That's an interesting point - seems consistent with Adam W.'s comment "The trouble with todays merchant timber is that it is grown too fast and cut too early."
 
I suspect that because you are younger you will be more inclined to watch youboob.

Ha! Inexperienced doesn't mean young, unfortunately! I certainly agree that you have to be critical watching Youboob and try to understand (or guess) the motivations of the presenters.

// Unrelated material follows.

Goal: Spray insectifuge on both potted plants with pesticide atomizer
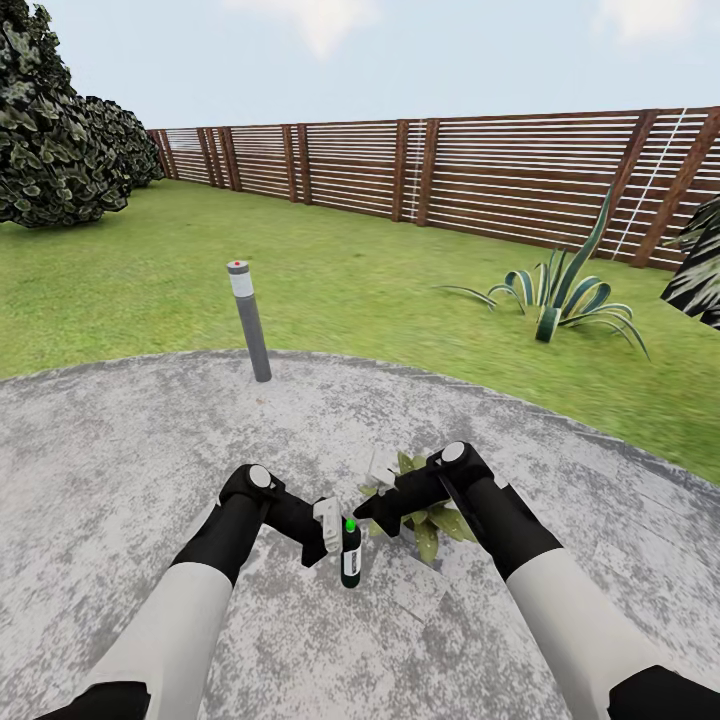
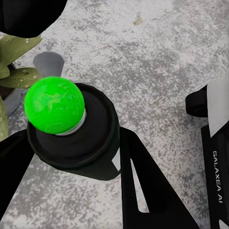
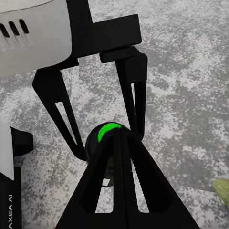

Terminology-wise, my understanding so far is that a jointer and a planer are not the same thing, and it would lead to quite a bit of confusion if, in the UK, we call them the same thing. Today I watched what is a jointer and flatten without a jointer. One thing I won't be buying is a jointer, of that I can be pretty sure. But the latter vid shows that with a planer/thicknesser it is not necessarily beyond the wit of humankind to flatten without a jointer some board which has bowed horribly.
 
Six inch nail will stop a lot of twisting😜

I can believe that, yes. Not sure at which point of the process you're advocating such an "intervention" :).

There was an earlier post where one poster says to stack freshly delivered boards attaching them to each other with cleats and put a big weight on top... to try to prevent movement during acclimatisation. I.e. to show the timber who's the boss.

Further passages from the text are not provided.